En la transición de un vallenato a un merengue varias parejas dejaron la mesa y su lugar fue ocupado por otras que llegaban sudorosas y sonrientes. Entre ellas venía Catalina quien, al ver a Jaime soltó la mano de un hombre alto y flaco, se abalanzó a saludarlo con una efusividad que no fue correspondida.

Mas tarde, en la pista de baile el grupo formó ese típico círculo intimidante, en el que algunos valientes, víctimas del licor quizá, se lanzan a bailar en al centro. De repente Catalina ocupó ese lugar y comenzó a examinar con detenimiento a quien iba a sacar a bailar. Jaime se hizo el loco todo lo que pudo, hasta que los brazos de ella le rodearon su cuello y lo arrastraron como un remolino hacia el centro del círculo, que se deshizo al instante para transformarse en parejas de baile.

Catalina le bailaba de forma exagerada y sugestiva a un Jaime bastante incomodo, que dudaba en donde poner las manos, y se movía torpemente de un lado a otro intentando llevar el ritmo de la canción.

Con algo de suerte hizo contacto visual con Camila, y, en silencio. le suplicó que le ayudara. Camila reaccionó y grito fuerte “¡Cambio de pareja!” y lo rescató. Fue una noche muy larga.
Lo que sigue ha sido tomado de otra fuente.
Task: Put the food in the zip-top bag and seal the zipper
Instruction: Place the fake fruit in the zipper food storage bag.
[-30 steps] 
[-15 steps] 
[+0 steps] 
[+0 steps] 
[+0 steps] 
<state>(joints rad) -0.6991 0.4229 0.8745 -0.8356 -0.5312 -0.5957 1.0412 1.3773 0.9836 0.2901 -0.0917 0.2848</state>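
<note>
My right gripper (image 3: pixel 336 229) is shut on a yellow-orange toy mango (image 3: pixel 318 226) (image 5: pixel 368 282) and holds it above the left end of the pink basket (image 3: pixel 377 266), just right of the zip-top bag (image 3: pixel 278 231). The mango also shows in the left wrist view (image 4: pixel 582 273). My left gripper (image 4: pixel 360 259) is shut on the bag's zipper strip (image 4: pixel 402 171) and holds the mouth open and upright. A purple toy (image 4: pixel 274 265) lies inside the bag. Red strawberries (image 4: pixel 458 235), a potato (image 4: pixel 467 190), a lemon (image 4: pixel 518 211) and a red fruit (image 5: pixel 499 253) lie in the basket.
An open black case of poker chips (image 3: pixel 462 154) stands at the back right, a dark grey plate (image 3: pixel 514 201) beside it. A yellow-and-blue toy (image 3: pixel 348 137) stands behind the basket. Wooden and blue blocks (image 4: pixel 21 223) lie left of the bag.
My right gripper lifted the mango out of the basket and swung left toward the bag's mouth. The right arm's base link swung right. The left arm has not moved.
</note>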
De vuelta a la ciudad, Angélica su compañera de puesto, se fue con un hombre del grupo que acababa de conocer y Catalina ocupó su lugar.

Catalina recostó la cabeza en el hombro de Jaime, que se quedó congelado el resto del camino, mientras Carlos discutía con Camila y le reclamaba que por qué había tomado tanto. 

Cuando llegaron a al apartamento de Camila, Carlos la tuvo que bajar del carro y acompañarla hasta el apartamento pues no se podía sostener por si sola. Jaime, en un amague de ayudar a su amigo, salió del carro y se sentó en las escaleras de la entrada. Al instante Catalina lo siguió y se sentó a su lado “Hace frío" le dijo.  Jaime le respondió “si” sin voltear a mirarla. Catalina decidió no hablar más y le cruzo un brazo por encima del hombro.  pasados un par de minutos, se puso a recordar el tiempo que habían pasado juntos, y al final le preguntó que si no quería volver con ella. Jaime no contestó nada. A punto de hacerlo, cuando el silencio exigía una respuesta de su parte, Carlos salió del edificio. “Súbanse al carro, que noche de mierda esta” 

Ambos le hicieron caso sin responder nada. El resto del viaje lo compartieron en silencio.